Dan: Yeah, I don't know. Maybe the court will grant this one. I assume there will be a petition for certiorari forthcoming. It seems worthy of review.

Will: Yeah, I assume there will. So, the argument that it's different is this argument that RLUIPA is justified by the Spending Clause, unlike RFRA. And there's this idea that the Spending Clause is less powerful and doesn't let you impose the same kinds of direct regulations. So, maybe it can't or presumptively doesn't create causes of action. That part seems sort of like a rerun of the arguments we talked about recently in Talevski. The court had this Spending Clause statute, was like, "Is this how seriously do we treat Spending Clause legislation?" I guess you couldn't just like GVR and let up Talevski or something. 

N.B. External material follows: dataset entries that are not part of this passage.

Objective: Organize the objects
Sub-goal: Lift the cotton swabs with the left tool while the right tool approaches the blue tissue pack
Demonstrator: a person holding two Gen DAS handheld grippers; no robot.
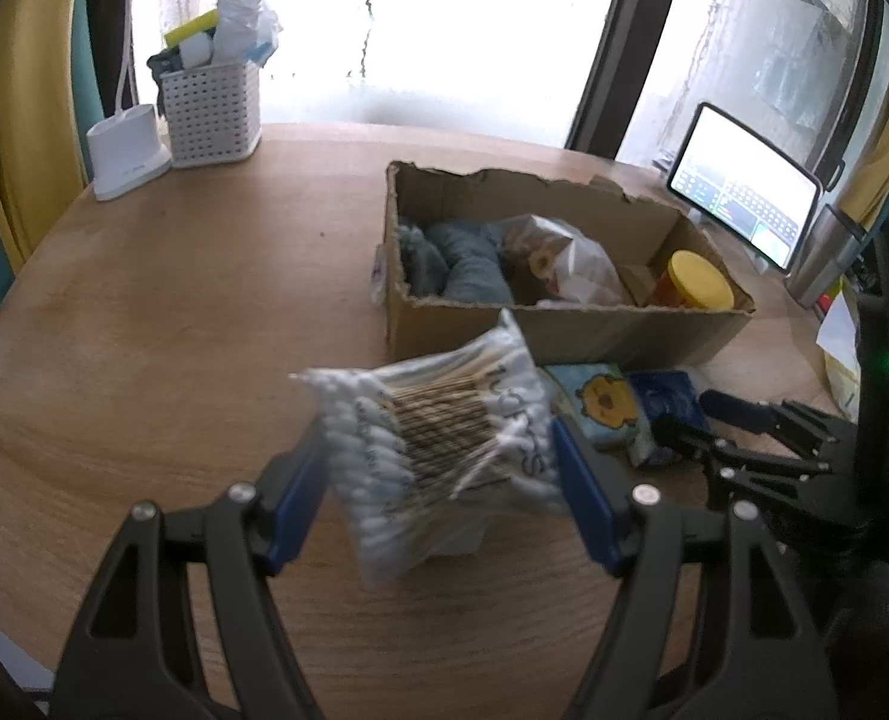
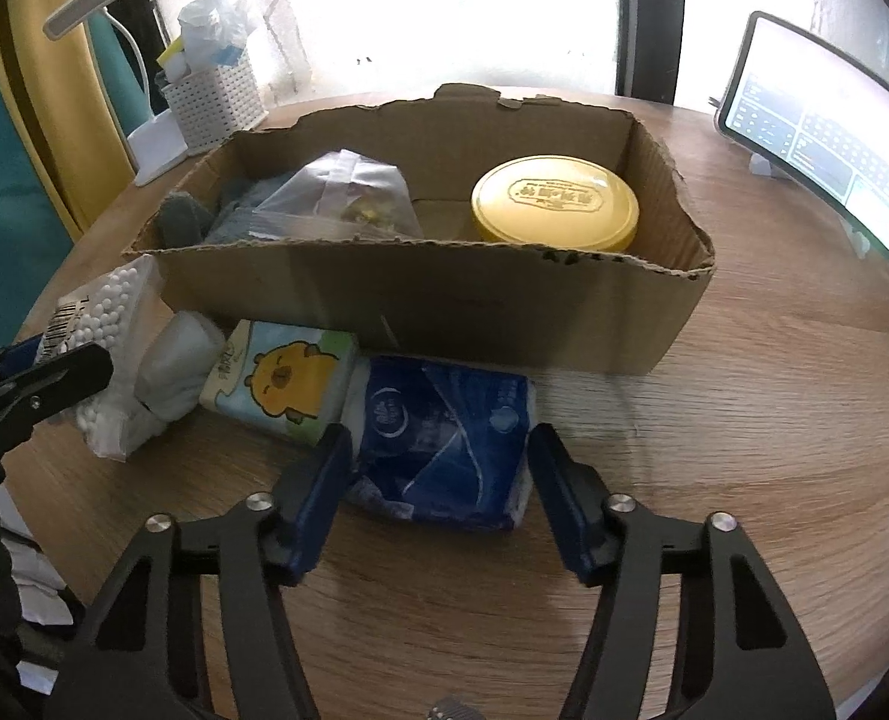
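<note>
Two views, taken in turn. From the left wrist camera, the left gripper [image 1: 438,468] is pinching a clear bag of cotton swabs [image 1: 444,444], one blue finger pressed into each side, and the bag looks lifted off the round wooden table [image 1: 174,312]. The cardboard box [image 1: 564,330] sits at about one o'clock from it, holding grey cloth, a crinkled plastic bag [image 1: 570,264] and a yellow-lidded jar [image 1: 699,282]. Printing runs along the swab bag but is too blurred to read. I judge the bag light, soft and slippery, so a squeeze across the middle of the stick bundle, where it is stiffest, should hold best. The right gripper [image 1: 744,420] shows at three o'clock, its jaws spread. From the right wrist camera, the right gripper [image 2: 438,480] is spread wide around a blue pack of tissues [image 2: 444,438] lying on the table just in front of the box [image 2: 444,306]; the fingers flank it, but I cannot tell whether they touch. The pack looks soft and squashy, best taken across its short sides. At ten o'clock lies a tissue pack with a cartoon capybara [image 2: 282,378], with small characters I cannot make out. The jar's lid [image 2: 555,201] carries embossed characters, also unreadable. A barcode label shows on the swab bag [image 2: 108,324] at nine o'clock.
</note>
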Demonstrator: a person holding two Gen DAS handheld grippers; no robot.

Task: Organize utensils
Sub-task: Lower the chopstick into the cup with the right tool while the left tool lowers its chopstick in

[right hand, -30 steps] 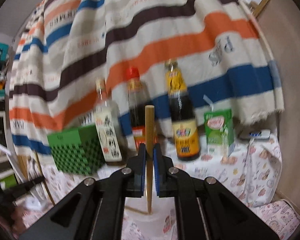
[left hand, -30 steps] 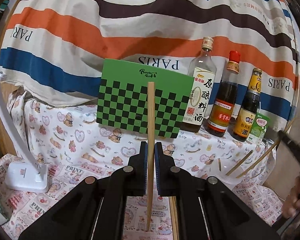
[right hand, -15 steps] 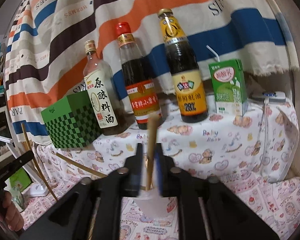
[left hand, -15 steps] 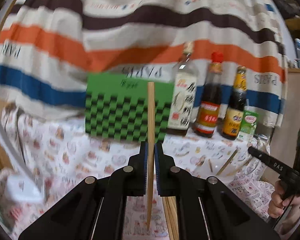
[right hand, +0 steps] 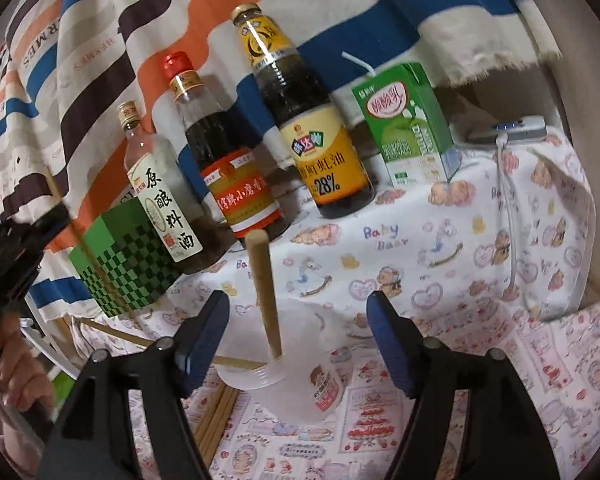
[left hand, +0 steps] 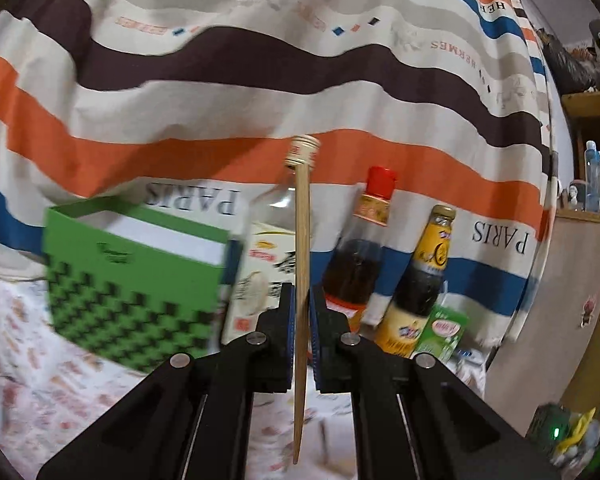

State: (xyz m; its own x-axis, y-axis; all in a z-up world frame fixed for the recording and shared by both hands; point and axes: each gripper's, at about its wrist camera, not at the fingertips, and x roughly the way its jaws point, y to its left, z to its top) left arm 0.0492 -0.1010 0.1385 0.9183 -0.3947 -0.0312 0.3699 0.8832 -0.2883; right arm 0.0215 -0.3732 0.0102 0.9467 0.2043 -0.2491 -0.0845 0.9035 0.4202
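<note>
My left gripper (left hand: 299,304) is shut on a wooden chopstick (left hand: 302,240) that stands upright between the pads, raised in front of the bottles. My right gripper (right hand: 298,320) is open and empty, its jaws wide apart over a clear plastic cup (right hand: 288,376). A chopstick (right hand: 265,292) stands in that cup, leaning back between the jaws and touching neither. Loose chopsticks (right hand: 216,412) lie on the cloth left of the cup. The left gripper with its chopstick (right hand: 80,240) shows at the left of the right wrist view.
A green checkered box (left hand: 132,276) (right hand: 128,260), three sauce bottles (right hand: 312,120) and a green milk carton (right hand: 408,124) stand at the back on the patterned cloth. A striped sheet hangs behind. A power bank with a cable (right hand: 508,132) lies at the right.
My right gripper has opened and let go of its chopstick, which now stands in the cup. My left gripper has swung right and up with its chopstick still held.
</note>
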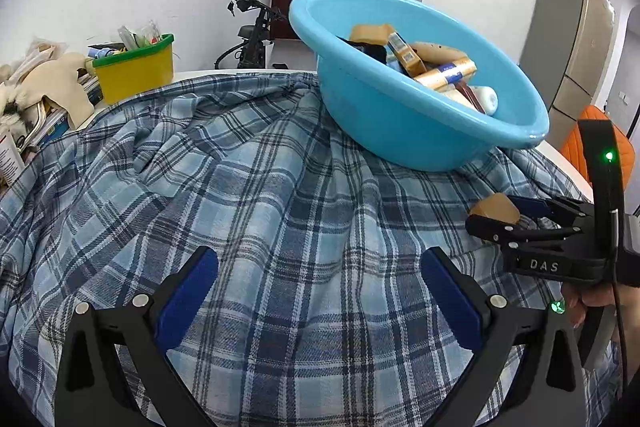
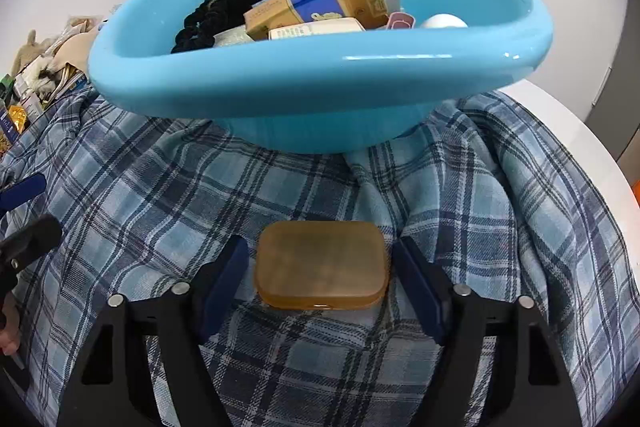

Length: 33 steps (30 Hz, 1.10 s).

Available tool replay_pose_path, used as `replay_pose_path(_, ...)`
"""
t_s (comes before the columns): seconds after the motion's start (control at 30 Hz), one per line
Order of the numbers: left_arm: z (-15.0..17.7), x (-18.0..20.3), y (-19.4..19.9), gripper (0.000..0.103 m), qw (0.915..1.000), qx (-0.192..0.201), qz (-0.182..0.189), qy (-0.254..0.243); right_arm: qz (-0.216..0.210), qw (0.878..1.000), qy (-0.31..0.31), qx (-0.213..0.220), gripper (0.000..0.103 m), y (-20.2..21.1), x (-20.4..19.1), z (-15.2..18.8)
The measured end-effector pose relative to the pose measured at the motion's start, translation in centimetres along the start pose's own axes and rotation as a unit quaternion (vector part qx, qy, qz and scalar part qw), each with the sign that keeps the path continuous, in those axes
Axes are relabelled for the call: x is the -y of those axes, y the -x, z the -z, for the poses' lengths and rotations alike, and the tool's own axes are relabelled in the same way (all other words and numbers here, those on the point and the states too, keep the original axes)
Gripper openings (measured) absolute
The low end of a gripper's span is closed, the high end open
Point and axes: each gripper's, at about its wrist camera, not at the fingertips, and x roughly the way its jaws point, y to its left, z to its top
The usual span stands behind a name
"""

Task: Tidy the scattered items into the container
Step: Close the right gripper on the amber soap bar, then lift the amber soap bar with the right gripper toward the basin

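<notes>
A light blue plastic basin point(image 1: 400, 115) point(image 2: 320, 83) stands on the plaid cloth, holding gold-and-blue boxes point(image 2: 320, 3), a black hair tie point(image 2: 216, 15), an amber case and other small items. A flat amber case point(image 2: 322, 265) point(image 1: 496, 209) lies on the cloth in front of the basin, between the fingers of my right gripper point(image 2: 320, 283) point(image 1: 500, 215). The jaws straddle it with small gaps on both sides, so the gripper is open. My left gripper point(image 1: 320, 291) is open and empty above bare cloth, left of the right gripper.
A blue plaid cloth point(image 1: 260, 187) covers a white round table point(image 2: 560, 119). A yellow bin with a green rim point(image 1: 134, 67) and a pile of clutter point(image 1: 40, 95) stand at the far left. A scooter point(image 1: 252, 31), a door and a fridge are behind.
</notes>
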Motion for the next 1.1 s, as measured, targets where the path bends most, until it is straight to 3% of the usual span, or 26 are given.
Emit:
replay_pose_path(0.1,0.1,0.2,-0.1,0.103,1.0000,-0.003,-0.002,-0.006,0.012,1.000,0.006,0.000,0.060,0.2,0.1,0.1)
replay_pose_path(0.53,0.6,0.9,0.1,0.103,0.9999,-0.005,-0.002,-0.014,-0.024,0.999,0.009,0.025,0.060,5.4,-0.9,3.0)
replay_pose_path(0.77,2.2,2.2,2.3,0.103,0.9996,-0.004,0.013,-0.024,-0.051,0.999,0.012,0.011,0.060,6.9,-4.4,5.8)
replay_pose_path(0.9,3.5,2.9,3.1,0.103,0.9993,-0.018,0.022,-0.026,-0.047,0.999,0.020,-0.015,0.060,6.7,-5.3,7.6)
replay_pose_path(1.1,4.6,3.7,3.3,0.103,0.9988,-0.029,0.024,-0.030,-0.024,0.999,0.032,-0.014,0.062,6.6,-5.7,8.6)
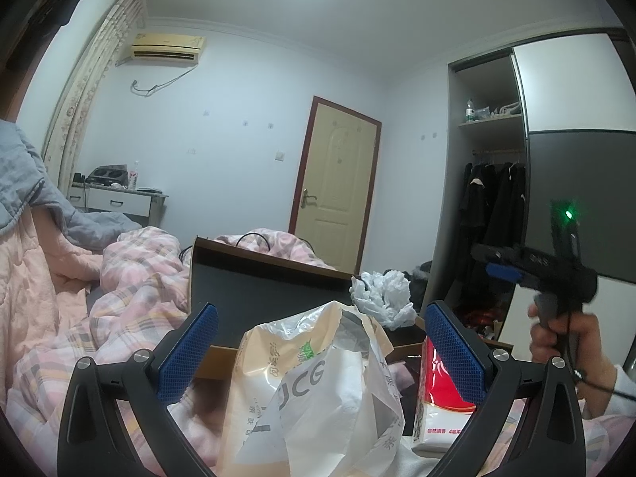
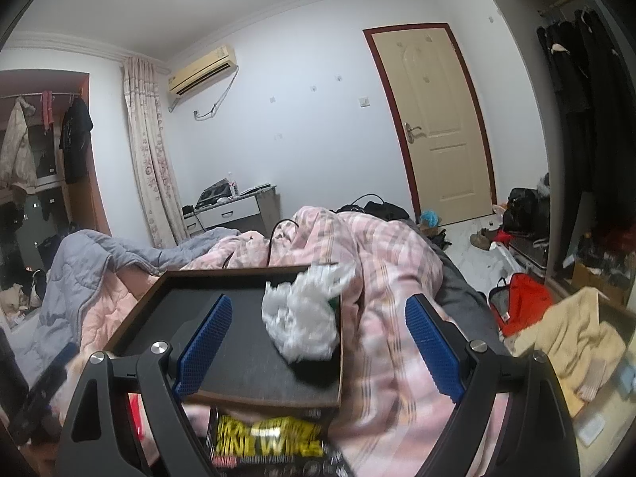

Dan: Yeah, because this is post that. But I mean, certainly the court rejected the idea that you never can bring such an action, that there are no individual causes of action under the Spending Clause. 

Will: Well, the suit in Talevski is not against an individual. It's against an entity.

Dan: Yeah. 

Will: And the cause of action came from Section 1983. Now, I don't totally understand why then an RLUIPA prisoner couldn't bring a Section 83 suit if that's theory. So yeah, something funny is going on here. 

Dan: The Fifth Circuit did provide the plaintiff some relief in the final paragraph of the opinion, it said, "We emphatically condemn the treatment that Landor endured." And they put emphatically in italics. So now, his rights are protected because the Fifth Circuit will emphatically in italics, say that his treatment was condemnable. 

Will: I'm sure when he shows that Fifth Circuit opinion condemning their conduct, they'll throw that in the trash for the other one. So, you read a lot of these, actually, opinions where the court finds no remedy. Like, sometimes it's a criminal case where they find harmless-- the prosecutor did something terrible, lied on the stand or something and then they find harmless error. But they have a section of opinion where they say, "But we condemn this. We just like to make clear we condemn this." I've always hated those. I've always felt like if you don't have the-- 

Dan: Have the courage of your convictions, right? 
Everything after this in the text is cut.